Implications pour l’apiculture
Ces avancées scientifiques ouvrent de nouvelles perspectives pour l’apiculture. En identifiant les marqueurs génétiques de la résistance, les éleveurs pourraient, à terme, sélectionner et reproduire des lignées d’abeilles naturellement plus résistantes. Cependant, la sélection ne pourra pas se baser uniquement sur la gestion de quelques mutations à effet fort. Au contraire, elle devra utiliser des approches intégrant la diversité génétique à travers l’ensemble du génome des populations d’abeilles.
Une telle approche permettrait à la fin de réduire l’usage des acaricides, dont l’efficacité diminue avec l’émergence de résistances chez le varroa. De plus, préserver et favoriser des colonies présentant des comportements de résistance naturels pourrait être un levier clé pour une apiculture plus durable et résiliente face aux menaces sanitaires.
Un autre aspect essentiel soulevé par cette étude est l’importance de la diversité des sources génétiques. L’échange entre populations résistantes et vulnérables pourrait contribuer à renforcer la résilience globale des colonies. Les chercheurs recommandent ainsi de promouvoir des stratégies de gestion des populations d’abeilles basées sur la conservation et la diversification génétique plutôt que sur la sélection stricte d’une seule lignée résistante.
Points clés
Le Varroa destructor représente une menace majeure pour l'apiculture mondiale.
La plus vaste analyse pangénomique à ce jour a étudié plus de 1 500 colonies d'abeilles dans plusieurs pays.
La résistance au varroa est héréditaire et polygénique, impliquant de nombreux gènes.
Aucune mutation spécifique n'explique une part importante de la résistance.
La sélection génétique doit considérer l'ensemble du génome plutôt que des mutations isolées.
L'environnement et la diversité génétique jouent un rôle crucial dans la résistance.
Une approche de sélection intégrant la diversité génétique est recommandée pour une apiculture durable.
Références
Eynard, S.E., Mondet, F., Basso, B., Bouchez, O., Le Conte, Y., Dainat, B., Decourtye, A., Genestout, L., Guichard, M., Guillaume, F., Labarthe, E., Locke, B., Mahla, R., de Miranda, J., Neuditschko, M., Phocas, F., Canale-Tabet, K., Vignal, A. and Servin, B. (2025), Sequence-Based Multi Ancestry Association Study Reveals the Polygenic Architecture of Varroa destructor Resistance in the Honeybee Apis mellifera.
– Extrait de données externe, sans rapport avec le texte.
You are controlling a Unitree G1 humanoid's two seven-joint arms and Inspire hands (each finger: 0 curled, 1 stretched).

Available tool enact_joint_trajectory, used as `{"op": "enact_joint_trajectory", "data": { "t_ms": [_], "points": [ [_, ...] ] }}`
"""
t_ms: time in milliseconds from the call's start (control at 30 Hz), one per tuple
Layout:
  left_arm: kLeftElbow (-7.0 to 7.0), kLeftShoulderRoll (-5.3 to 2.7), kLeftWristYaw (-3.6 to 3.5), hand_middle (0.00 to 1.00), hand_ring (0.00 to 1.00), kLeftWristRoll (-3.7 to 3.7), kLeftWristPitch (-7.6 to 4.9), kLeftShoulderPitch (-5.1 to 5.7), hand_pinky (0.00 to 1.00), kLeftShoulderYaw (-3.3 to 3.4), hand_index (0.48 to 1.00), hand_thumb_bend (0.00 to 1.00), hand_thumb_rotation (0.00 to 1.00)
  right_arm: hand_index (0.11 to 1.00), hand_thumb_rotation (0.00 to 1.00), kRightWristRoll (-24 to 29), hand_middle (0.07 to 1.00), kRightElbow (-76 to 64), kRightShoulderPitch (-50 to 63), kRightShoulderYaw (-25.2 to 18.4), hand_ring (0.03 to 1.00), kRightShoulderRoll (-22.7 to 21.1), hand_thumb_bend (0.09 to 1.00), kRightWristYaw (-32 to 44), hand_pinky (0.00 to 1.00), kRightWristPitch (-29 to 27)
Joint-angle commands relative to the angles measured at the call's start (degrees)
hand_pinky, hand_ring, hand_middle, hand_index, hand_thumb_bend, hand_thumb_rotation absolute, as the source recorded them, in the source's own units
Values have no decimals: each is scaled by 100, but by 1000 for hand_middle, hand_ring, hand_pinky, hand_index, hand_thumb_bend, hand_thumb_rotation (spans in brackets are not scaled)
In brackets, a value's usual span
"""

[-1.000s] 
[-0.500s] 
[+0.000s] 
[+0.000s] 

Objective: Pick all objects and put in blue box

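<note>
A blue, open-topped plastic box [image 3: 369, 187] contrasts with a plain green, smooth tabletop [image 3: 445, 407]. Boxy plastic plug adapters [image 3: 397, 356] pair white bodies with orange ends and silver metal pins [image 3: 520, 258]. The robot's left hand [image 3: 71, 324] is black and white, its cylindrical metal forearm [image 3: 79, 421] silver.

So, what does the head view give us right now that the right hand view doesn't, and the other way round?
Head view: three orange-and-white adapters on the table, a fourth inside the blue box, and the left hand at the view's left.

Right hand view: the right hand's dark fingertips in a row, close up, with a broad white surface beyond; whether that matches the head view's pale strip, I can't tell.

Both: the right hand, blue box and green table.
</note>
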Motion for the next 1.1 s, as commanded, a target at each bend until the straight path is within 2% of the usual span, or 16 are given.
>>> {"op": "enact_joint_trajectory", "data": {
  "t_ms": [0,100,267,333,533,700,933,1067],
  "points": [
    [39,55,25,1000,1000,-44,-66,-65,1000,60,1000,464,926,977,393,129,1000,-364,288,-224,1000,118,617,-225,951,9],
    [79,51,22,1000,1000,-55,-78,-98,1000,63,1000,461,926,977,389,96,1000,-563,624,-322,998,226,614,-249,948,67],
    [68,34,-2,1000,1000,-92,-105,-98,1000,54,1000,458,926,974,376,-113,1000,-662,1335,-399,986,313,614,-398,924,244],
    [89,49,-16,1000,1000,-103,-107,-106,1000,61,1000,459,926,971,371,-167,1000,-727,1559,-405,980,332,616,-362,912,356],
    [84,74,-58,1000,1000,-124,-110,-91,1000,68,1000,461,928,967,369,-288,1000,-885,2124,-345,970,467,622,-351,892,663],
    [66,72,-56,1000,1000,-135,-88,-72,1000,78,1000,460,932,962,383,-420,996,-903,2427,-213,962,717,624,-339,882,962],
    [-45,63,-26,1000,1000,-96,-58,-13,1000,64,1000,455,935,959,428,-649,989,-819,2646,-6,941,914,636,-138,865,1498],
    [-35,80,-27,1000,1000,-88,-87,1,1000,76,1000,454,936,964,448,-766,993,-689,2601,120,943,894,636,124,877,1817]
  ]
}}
Mol Ecol, 34: e17637. https://doi.org/10.1111/mec.17637
Guichard, M., Dietemann, V., Neuditschko, M. et al. Advances and perspectives in selecting resistance traits against the parasitic mite Varroa destructor in honey bees.Genet Sel Evol 52, 71 (2020). https://doi.org/10.1186/s12711-020-00591-1
Une analyse pangénomique est une étude qui examine l'ensemble du génome d'un organisme pour identifier des variations génétiques associées à des traits particuliers. Dans ce contexte, il s'agit de la plus vaste étude à ce jour analysant les marqueurs génétiques liés à la résistance au varroa chez plus de 1 500 colonies d'abeilles.
Polygénique : Se dit d'un caractère ou d'un trait héréditaire qui est contrôlé par l'action combinée de nombreux gènes, où aucun gène individuel n'a d'effet prépondérant.